# TASK BRIEF
What should come back is the data below, word for word, minus any picture.

[Start of Attachment]

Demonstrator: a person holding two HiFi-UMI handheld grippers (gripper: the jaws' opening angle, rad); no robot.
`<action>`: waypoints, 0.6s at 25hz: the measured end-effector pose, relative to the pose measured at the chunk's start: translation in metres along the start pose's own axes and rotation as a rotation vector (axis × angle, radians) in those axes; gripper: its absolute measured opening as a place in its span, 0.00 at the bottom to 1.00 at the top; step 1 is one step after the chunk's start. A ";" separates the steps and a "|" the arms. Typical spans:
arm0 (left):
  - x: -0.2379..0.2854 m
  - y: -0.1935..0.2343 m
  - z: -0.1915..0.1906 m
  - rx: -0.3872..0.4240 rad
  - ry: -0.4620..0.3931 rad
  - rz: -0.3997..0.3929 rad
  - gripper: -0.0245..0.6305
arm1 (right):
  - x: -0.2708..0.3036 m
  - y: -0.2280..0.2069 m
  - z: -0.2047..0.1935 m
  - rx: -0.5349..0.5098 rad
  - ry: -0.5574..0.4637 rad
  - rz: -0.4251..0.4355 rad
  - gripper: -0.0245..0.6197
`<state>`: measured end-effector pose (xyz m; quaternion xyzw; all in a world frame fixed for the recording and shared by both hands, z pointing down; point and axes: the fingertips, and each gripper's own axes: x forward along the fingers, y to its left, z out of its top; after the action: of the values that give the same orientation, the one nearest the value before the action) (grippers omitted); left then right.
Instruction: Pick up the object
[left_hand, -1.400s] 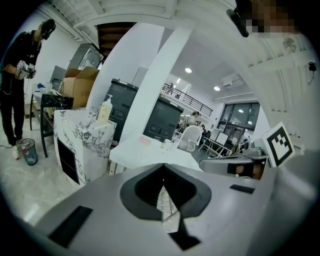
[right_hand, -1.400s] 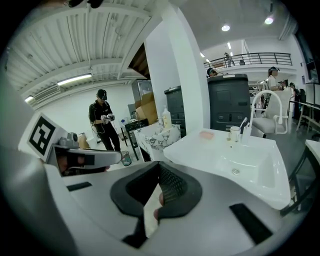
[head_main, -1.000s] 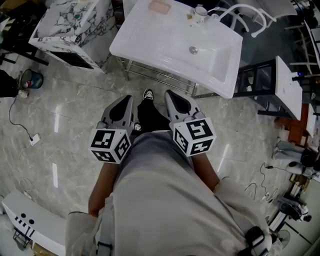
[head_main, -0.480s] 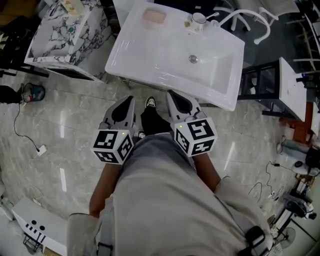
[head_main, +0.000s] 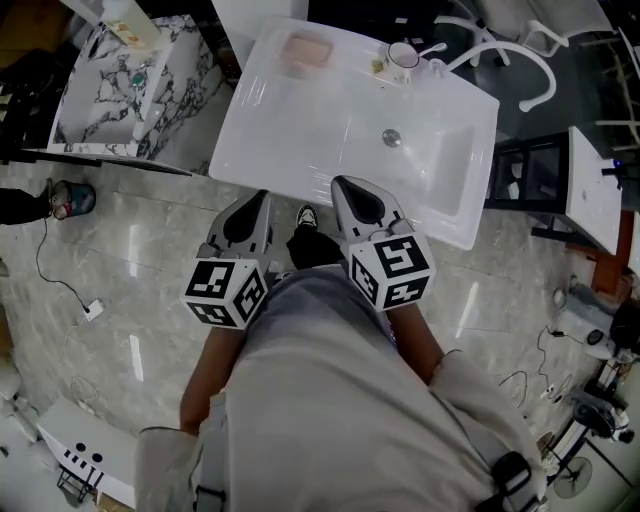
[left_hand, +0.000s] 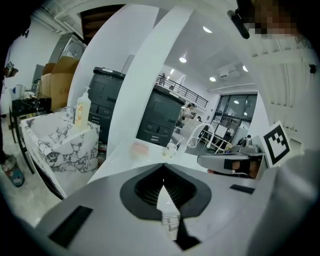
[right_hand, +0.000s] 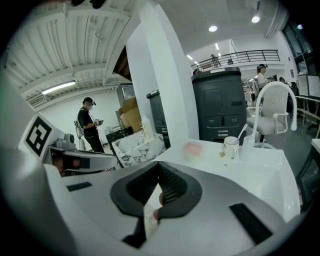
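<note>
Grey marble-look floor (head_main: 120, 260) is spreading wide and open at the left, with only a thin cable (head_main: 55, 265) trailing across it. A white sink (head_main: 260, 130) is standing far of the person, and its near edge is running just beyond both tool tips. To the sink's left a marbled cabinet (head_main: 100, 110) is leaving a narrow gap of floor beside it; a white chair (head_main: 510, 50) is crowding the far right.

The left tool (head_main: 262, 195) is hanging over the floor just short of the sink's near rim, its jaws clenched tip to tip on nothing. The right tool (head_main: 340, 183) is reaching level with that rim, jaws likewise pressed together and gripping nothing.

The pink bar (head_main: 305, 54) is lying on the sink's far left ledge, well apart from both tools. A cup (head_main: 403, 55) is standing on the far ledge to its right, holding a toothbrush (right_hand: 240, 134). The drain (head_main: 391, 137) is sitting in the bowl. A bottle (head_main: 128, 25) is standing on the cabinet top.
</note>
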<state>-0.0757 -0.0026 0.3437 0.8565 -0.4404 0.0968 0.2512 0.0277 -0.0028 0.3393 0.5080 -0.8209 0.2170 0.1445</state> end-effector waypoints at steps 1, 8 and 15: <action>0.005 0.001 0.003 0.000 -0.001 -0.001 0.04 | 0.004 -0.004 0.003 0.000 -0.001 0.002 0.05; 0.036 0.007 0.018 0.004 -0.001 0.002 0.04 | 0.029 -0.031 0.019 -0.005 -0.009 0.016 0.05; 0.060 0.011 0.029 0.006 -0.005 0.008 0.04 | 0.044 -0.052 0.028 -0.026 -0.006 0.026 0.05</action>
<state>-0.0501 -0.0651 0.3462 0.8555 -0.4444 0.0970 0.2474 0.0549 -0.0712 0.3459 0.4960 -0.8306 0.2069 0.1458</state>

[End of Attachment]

# EXERCISE SOLUTION
Demonstrator: a person holding two HiFi-UMI handheld grippers (gripper: the jaws' opening angle, rad); no robot.
`<action>`: waypoints, 0.6s at 25hz: the measured end-effector pose, relative to the pose measured at the chunk's start: translation in metres along the start pose's own axes and rotation as a rotation vector (axis × angle, radians) in those axes; gripper: its absolute measured opening as a place in its span, 0.00 at the bottom to 1.00 at the top; step 1 is one step after the chunk's start. A ";" separates the steps and a "|" the arms. Typical spans:
arm0 (left):
  - x: -0.2379..0.2854 m
  - y: -0.1935..0.2343 m
  - z: -0.1915..0.1906 m
  - rx: -0.3872..0.4240 rad
  - ry: -0.4620..0.3931 rad
  - rz: -0.3997..0.3929 rad
  - gripper: -0.0245..0.6305
arm1 (right):
  - x: -0.2708..0.3036 m
  - y: -0.2280..0.2069 m
  - z: -0.2047..0.1935 m
  - rx: -0.5349..0.5098 rad
  - ry: -0.5574..0.4637 rad
  - rz: -0.4251..0.4355 rad
  - gripper: -0.0245..0.6197
`<state>`: measured end-effector pose (xyz m; quaternion xyzw; all in a world frame fixed for the recording and shared by both hands, z pointing down; point and axes: the fingertips, and each gripper's own axes: x forward along the fingers, y to its left, z out of its top; after the action: of the values that give the same orientation, the one nearest the value before the action) (grippers omitted); left then right.
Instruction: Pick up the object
[left_hand, -1.400s] 
[right_hand, -1.400s] 
[head_main, -1.000s] 
[head_main, -0.480s] 
[head_main, +0.000s] 
[left_hand, +0.000s] 
[right_hand, +0.000s] 
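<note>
Grey marble-look floor (head_main: 120, 260) is spreading wide and open at the left, with only a thin cable (head_main: 55, 265) trailing across it. A white sink (head_main: 260, 130) is standing far of the person, and its near edge is running just beyond both tool tips. To the sink's left a marbled cabinet (head_main: 100, 110) is leaving a narrow gap of floor beside it; a white chair (head_main: 510, 50) is crowding the far right.

The left tool (head_main: 262, 195) is hanging over the floor just short of the sink's near rim, its jaws clenched tip to tip on nothing. The right tool (head_main: 340, 183) is reaching level with that rim, jaws likewise pressed together and gripping nothing.

The pink bar (head_main: 305, 54) is lying on the sink's far left ledge, well apart from both tools. A cup (head_main: 403, 55) is standing on the far ledge to its right, holding a toothbrush (right_hand: 240, 134). The drain (head_main: 391, 137) is sitting in the bowl. A bottle (head_main: 128, 25) is standing on the cabinet top.
</note>
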<state>-0.0757 -0.0026 0.3437 0.8565 -0.4404 0.0968 0.2512 0.0277 -0.0028 0.3393 0.5080 -0.8209 0.2170 0.1445</state> end-effector waypoints at steps 1, 8 and 15: <action>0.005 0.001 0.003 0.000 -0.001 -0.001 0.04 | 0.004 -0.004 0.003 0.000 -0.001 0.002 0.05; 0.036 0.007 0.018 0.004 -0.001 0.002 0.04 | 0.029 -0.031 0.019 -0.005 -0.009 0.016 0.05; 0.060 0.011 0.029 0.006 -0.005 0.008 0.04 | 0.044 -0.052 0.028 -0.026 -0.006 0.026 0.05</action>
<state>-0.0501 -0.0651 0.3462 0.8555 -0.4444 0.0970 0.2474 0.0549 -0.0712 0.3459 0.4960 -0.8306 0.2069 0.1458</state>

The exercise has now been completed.